Steven Hill, the actor who played District Attorney Adam Schiff on the NBC series Law & Order for 10 seasons, has died. He was 94 years old.
Hill had been a veteran of the stage and screen when he was cast to play Schiff in the Dick Wolf-created series, which debuted in 1990. He played the character in 229 episodes before retiring in 2000.
Hill’s son, Rabbi Yehoshua Hill, confirmed to The Hollywood Reporter that his father died on Tuesday.
Here’s a look at Hill’s life and career.
1. Schiff Was Inspired by the Real-Life New York District Attorney Robert M. Morgenthau
The character of Schiff was reportedly inspired by Robert M. Morgenthau, who was the district attorney for New York County from 1975 until his retirement in 2009. He was 90 when he retired and is still alive at age 97.
When Morgenthau met Hill, he was angry that the actor was getting paid more for doing fictional work than he was for real work. “I was mad at him because I understood that he was getting $25,000 an episode, and I told him when he quit I wanted his job, and he didn’t tell me,” Morgenthau told CNN.
Despite his long tenure on Law & Order, Hill’s performance as the curmudgeon Schiff only earned him two Emmy nominations for Outstanding Supporting Actor in 1998 and 1999.
In a statement to THR, Wolf said:
Steven was not only one of the truly great actors of his generation, he was one of the most intelligent people I have ever met. He is also the only actor I’ve known who consistently tried to cut his own lines. He will be missed but fortunately he can be seen ubiquitously on Law & Order reruns.
2. Hill Starred in the First Season of ‘Mission: Impossible’
Although Peter Graves is best known as the actor responsible for handing out missions at the beginning of each episode of Mission: Impossible, Hill played the original leader of the Impossible Missions Force. As The Hollywood Reporter notes, CBS was always wary of Hill’s casting as Daniel Briggs, but Lucille Ball, whose Desilu produced the show, convinced the network to let him have the job.
Hill stayed on for the entire first season, but his inability to film on Friday nights and Saturdays due to his faith as an Orthodox Jew made it difficult for him to stay on. CBS decided against renewing his contract, so Graves stepped in to play a new character.
3. He Became an Orthodox Jew After Being Inspired by a Play He Was Starring In & It Cost Him Roles
Hill, who was born Solomon Karkovsky in Seattle, was inspired to become an Orthodox Jew after starring in the play A Far Country in 1961 as Sigmund Freud. It is considered his most important role on the stage and was also an important role personally. The scene where Kim Stanley’s character yelled “You are a Jew!” at Freud led him to questioning his faith and his job as an actor.

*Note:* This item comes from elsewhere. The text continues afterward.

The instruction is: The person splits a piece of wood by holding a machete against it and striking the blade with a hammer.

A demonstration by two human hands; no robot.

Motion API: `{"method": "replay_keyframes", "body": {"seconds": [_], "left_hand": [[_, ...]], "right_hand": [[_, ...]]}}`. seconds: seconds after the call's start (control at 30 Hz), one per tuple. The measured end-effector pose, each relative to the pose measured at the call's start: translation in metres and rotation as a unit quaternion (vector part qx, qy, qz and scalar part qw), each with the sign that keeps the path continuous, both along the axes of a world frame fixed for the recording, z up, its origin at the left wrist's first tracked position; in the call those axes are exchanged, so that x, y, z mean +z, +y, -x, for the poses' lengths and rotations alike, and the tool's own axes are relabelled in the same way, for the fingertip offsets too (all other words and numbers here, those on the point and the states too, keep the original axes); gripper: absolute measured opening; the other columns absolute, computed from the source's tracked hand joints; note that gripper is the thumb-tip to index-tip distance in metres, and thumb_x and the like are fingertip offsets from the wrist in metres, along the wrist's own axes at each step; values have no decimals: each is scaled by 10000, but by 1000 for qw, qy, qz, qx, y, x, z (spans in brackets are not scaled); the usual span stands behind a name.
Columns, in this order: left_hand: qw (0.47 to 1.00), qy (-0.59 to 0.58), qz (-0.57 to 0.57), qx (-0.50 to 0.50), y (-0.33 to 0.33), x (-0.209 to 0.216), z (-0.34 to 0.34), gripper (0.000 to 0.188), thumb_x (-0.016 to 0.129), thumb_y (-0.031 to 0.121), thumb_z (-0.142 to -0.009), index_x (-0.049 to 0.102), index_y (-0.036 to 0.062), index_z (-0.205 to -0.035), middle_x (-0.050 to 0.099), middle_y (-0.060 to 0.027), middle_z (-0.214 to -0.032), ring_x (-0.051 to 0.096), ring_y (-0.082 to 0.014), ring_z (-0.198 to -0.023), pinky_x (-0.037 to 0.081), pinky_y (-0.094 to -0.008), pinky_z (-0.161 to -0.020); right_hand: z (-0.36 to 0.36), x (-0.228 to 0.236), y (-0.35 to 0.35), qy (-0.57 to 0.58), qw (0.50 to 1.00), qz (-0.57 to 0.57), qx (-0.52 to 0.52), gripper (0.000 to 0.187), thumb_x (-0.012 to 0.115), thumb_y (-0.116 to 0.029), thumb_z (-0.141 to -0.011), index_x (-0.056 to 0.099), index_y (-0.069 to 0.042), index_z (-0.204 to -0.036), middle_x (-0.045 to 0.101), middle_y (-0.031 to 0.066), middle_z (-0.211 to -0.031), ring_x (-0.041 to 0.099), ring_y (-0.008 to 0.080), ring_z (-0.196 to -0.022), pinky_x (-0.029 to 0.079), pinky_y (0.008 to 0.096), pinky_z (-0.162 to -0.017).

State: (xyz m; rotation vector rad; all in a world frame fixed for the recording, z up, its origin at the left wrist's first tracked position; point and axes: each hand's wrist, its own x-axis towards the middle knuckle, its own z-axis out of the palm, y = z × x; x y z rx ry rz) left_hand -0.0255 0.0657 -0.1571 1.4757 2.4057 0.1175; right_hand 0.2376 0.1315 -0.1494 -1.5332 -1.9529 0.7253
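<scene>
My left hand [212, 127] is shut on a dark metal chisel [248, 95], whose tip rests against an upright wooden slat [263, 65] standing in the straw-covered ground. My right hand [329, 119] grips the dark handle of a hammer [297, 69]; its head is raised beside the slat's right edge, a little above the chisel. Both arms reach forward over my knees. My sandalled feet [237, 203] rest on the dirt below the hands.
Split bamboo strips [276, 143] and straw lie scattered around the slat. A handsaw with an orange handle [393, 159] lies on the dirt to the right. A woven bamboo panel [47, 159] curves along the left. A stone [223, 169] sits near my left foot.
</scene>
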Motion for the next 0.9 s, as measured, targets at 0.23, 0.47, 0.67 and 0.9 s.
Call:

Unfortunately, this made it very difficult for him to find work as a stage or movie actor. He even lost a part in the Steve McQueen movie The Sand Pebbles because of his unavailability.
After his difficult experience on Mission: Impossible, Hill decided to retire from acting.
4. He Starred Alongside Henry Fonda in the Original Production of ‘Mr. Roberts’
Hill’s dreams of being an actor were put on pause at first, since he served in the Navy for four years during World War II. When he returned to the U.S., he starred in the 1946 play A Flag is Born with Paul Muni and understudied for Marlon Brando. But his next job was the one that scored him fame. He starred with Henry Fonda in 1948’s Mr. Roberts, which ran over 1,100 performances.
“It was a thrilling time in my life,” Hill told the New York Times in 2005. “You could almost smell it from the very first reading that took place — this is going to be an overwhelming hit.”
Hill played Stefanowski and while Fonda was required for the movie version, Hill didn’t appear in it. In fact, Hill’s earliest credited movie role was 1950’s A Lady Without Passport with Hedy Lamarr. Hill’s early TV credits include appearances on Actors Studio and was an original member of the group that became The Actors Studio.
Hill took another break from acting in the early 1950s, returning to the Navy. In 1952, he picked up where he left off, appearing in countless TV shows and a few movies. HE appears in the 1963 Judy Garland movie A Child is Waiting.
5. He Took a Decade-Long Break From Acting & Tried Several Jobs Before Returning to Movies & TV
Hill Took a much longer break from acting in 1967 and tried the real estate business. But he was coaxed back to Hollywood by 1977 and starred in a string of great movies during the 1980s. He appeared in Barbra Streisand’s Yentl, the Arnold Schwarzenegger film Raw Deal, George Cukor’s Rich and Famous and Sidney Lumet’s Garbo Talks.
In 1990, his career changed when he was cast as Adam Schiff in Law & Order. He retired from acting permanently in 2000. Only Jerry Orbach, Sam Waterston and S. Epatha Merkerson starred in more episodes of Law & Order than Hill.
His last gig in front of a camera was as a spokesman for TD Waterhouse.
Hill is survived by his second wife, Rachel, his four children with his first wife and his five children with his second.